• WHAT THE EXERCISE ASKS: Begin your copy at the line that holds "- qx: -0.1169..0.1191" and carry it through the final line of the data, writing out each line exactly and omitting pictures.
*** DATASET EXCERPT
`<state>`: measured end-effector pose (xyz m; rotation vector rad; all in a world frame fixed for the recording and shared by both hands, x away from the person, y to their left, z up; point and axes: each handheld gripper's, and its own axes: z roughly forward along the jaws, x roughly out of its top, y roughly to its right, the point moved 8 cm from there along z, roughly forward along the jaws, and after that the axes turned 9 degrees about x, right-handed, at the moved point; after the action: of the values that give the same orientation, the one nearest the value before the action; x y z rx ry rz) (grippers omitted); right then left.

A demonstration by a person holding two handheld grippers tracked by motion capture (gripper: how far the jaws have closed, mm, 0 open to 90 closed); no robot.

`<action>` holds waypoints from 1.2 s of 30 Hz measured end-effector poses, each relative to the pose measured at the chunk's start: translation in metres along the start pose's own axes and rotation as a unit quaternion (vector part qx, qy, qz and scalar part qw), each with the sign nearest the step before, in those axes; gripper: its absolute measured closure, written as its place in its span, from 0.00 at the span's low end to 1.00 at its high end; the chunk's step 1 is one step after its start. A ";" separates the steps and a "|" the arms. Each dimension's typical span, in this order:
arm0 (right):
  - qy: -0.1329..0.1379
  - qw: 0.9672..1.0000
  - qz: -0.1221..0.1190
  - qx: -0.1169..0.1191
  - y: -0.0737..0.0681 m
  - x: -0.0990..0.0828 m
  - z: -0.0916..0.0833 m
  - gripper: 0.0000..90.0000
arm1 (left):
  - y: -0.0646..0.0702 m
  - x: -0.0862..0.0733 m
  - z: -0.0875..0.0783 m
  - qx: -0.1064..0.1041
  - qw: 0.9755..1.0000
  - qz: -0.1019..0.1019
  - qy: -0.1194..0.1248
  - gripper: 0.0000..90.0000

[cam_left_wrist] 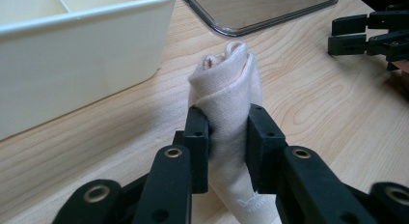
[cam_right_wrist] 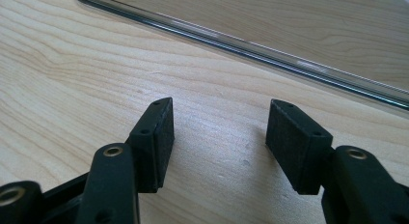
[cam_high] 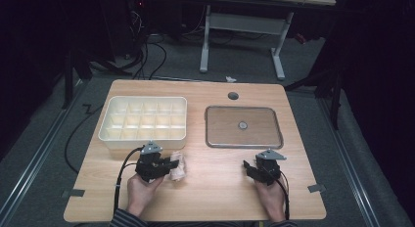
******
• PROBLEM SOLUTION:
  - qx: -0.1169..0.1191
  - y: -0.0737..0.0681 m
  - x: -0.0990..0.0828 m
  - z: -0.0916..0.0833 m
  - gripper: 0.0000..90.0000
arm1 (left):
  - y: -0.0646..0.0702 m
  - x: -0.0862..0.0733 m
  - z: -0.0875..0.0783 m
  - qx: -0.1064..0.1041
  - qw: 0.9755..1.0000
  - qz: -0.1019..0.1019
  - qy: -0.1194..0.1248
  - gripper: 0.0000..90.0000

[cam_left_wrist] 
[cam_right_wrist] 
[cam_high] 

Now the output is complete.